## Assignment
A faithful transcription of all the data, images excluded, is the required answer.

*** The data ***

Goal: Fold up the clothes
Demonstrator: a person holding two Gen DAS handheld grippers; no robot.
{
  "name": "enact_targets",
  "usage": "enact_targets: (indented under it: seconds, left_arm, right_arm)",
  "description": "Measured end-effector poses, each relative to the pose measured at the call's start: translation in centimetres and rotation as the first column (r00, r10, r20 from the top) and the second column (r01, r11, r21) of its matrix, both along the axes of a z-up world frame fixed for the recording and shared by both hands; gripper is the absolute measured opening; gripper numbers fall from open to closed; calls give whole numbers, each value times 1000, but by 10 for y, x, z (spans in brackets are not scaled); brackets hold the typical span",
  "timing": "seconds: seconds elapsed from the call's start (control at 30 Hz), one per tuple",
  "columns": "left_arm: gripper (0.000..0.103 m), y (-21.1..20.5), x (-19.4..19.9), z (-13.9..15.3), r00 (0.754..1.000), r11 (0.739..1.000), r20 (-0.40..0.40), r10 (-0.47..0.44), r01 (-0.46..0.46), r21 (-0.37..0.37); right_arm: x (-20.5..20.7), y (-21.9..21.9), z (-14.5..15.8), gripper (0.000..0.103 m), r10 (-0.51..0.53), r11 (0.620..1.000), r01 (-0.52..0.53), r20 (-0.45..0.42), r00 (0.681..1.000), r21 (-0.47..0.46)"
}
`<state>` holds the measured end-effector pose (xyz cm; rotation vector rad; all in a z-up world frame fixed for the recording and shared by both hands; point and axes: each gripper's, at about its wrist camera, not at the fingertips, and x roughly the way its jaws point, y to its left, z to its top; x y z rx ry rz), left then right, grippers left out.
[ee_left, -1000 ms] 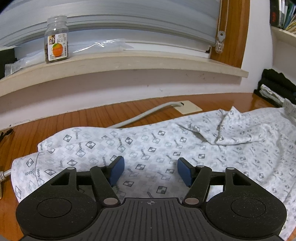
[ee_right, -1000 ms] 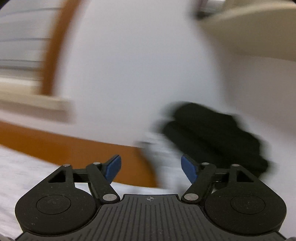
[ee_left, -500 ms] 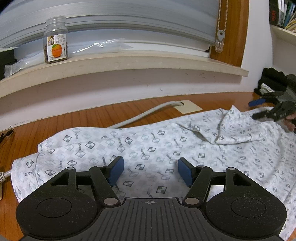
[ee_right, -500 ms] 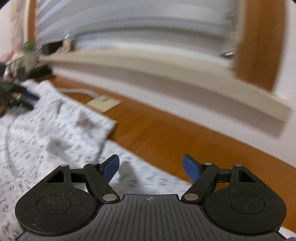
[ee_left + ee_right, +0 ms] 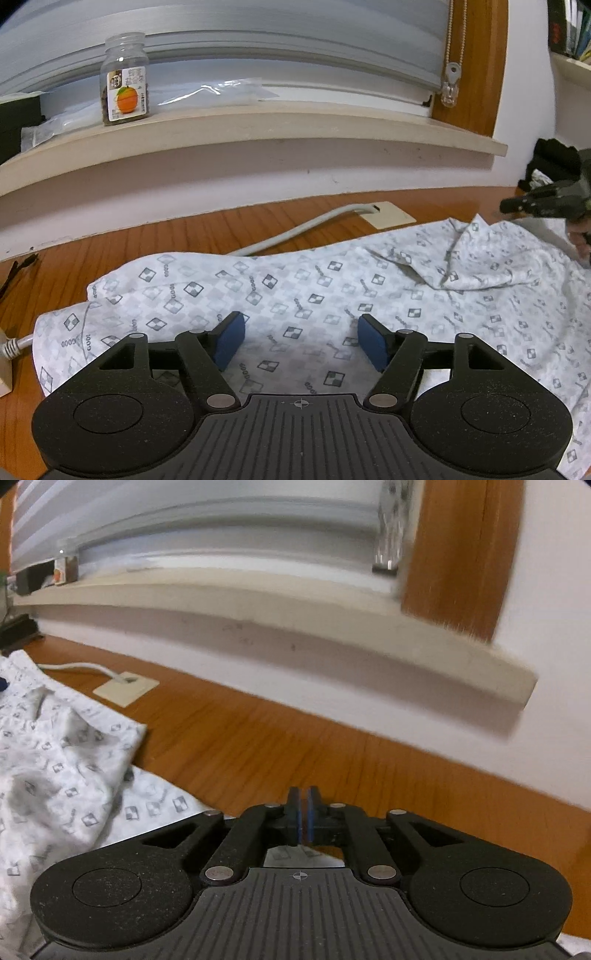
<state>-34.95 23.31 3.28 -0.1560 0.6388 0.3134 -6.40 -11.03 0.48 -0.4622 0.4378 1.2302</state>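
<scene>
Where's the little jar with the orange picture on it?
In the left wrist view, the jar stands upright on the windowsill, upper left, beside a clear plastic bag.

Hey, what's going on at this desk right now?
A person with two handheld grippers is starting to fold a white shirt with a grey checked print spread on the wooden desk. The left gripper hovers open over the shirt near one end. The right gripper has just been closing at the shirt's far edge; its blue pads look pressed together, though whether fabric is pinched is hidden.
</scene>
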Motion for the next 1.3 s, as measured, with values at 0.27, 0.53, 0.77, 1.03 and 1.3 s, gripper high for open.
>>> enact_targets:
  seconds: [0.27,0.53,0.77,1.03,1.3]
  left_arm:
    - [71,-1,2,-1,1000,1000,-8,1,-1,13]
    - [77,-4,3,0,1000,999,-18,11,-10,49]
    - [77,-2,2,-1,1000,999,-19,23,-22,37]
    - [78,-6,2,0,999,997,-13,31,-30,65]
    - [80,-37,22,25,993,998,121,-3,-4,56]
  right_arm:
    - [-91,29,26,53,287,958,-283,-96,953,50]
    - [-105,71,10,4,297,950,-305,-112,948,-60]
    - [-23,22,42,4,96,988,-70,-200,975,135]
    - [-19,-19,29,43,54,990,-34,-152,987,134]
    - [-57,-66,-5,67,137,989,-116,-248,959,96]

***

## Response
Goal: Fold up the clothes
Demonstrator: a person holding two Gen DAS handheld grippers; no robot.
{
  "name": "enact_targets",
  "usage": "enact_targets: (indented under it: seconds, left_arm, right_arm)",
  "description": "Measured end-effector poses, each relative to the pose measured at the call's start: translation in centimetres and rotation as the first column (r00, r10, r20 from the top) and the second column (r01, r11, r21) of its matrix, both along the axes of a z-up world frame fixed for the recording and shared by both hands; gripper is the absolute measured opening; gripper numbers fall from open to closed; calls give whole numbers, each value times 1000, but by 10 for y, x, z (spans in brackets are not scaled); brackets hold the typical span",
  "timing": "seconds: seconds elapsed from the call's start (control at 30 Hz), one per tuple",
  "columns": "left_arm: gripper (0.000..0.103 m), y (-21.1..20.5), x (-19.4..19.9), z (-13.9..15.3), r00 (0.754..1.000), r11 (0.739..1.000), r20 (-0.40..0.40), r10 (-0.47..0.44), r01 (-0.46..0.46), r21 (-0.37..0.37); right_arm: x (-20.5..20.7), y (-21.9..21.9), z (-14.5..15.8), gripper (0.000..0.103 m), r10 (-0.51..0.53), r11 (0.620..1.000), r01 (-0.52..0.53), r20 (-0.45..0.42), r00 (0.681..1.000), r21 (-0.47..0.46)"
}
`<state>` holds the measured end-effector pose (xyz cm; rotation vector rad; all in a z-up world frame fixed for the recording and shared by both hands; point and axes: each gripper's, at about its wrist camera, not at the fingertips, and x roughly the way its jaws point, y to its left, z to its top; x y z rx ry rz), left then right, grippers left out.
[ee_left, -1000 ms] 
[ee_right, -1000 ms] 
[ee_left, -500 ms] 
[ee_right, -500 ms] 
[ee_left + ee_right, +0 ms] 
<state>-34.95 23.31 3.28 -0.1560 0.6388 0.3134 -6.40 -11.03 0.48 -0.4622 0.4378 1.2302</state>
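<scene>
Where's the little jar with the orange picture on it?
In the left wrist view, the jar stands upright on the windowsill, upper left, beside a clear plastic bag.

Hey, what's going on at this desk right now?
A person with two handheld grippers is starting to fold a white shirt with a grey checked print spread on the wooden desk. The left gripper hovers open over the shirt near one end. The right gripper has just been closing at the shirt's far edge; its blue pads look pressed together, though whether fabric is pinched is hidden.
</scene>
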Motion for the next 1.3 s, as measured, with values at 0.27, 0.53, 0.77, 1.03 and 1.3 s, gripper high for open.
>>> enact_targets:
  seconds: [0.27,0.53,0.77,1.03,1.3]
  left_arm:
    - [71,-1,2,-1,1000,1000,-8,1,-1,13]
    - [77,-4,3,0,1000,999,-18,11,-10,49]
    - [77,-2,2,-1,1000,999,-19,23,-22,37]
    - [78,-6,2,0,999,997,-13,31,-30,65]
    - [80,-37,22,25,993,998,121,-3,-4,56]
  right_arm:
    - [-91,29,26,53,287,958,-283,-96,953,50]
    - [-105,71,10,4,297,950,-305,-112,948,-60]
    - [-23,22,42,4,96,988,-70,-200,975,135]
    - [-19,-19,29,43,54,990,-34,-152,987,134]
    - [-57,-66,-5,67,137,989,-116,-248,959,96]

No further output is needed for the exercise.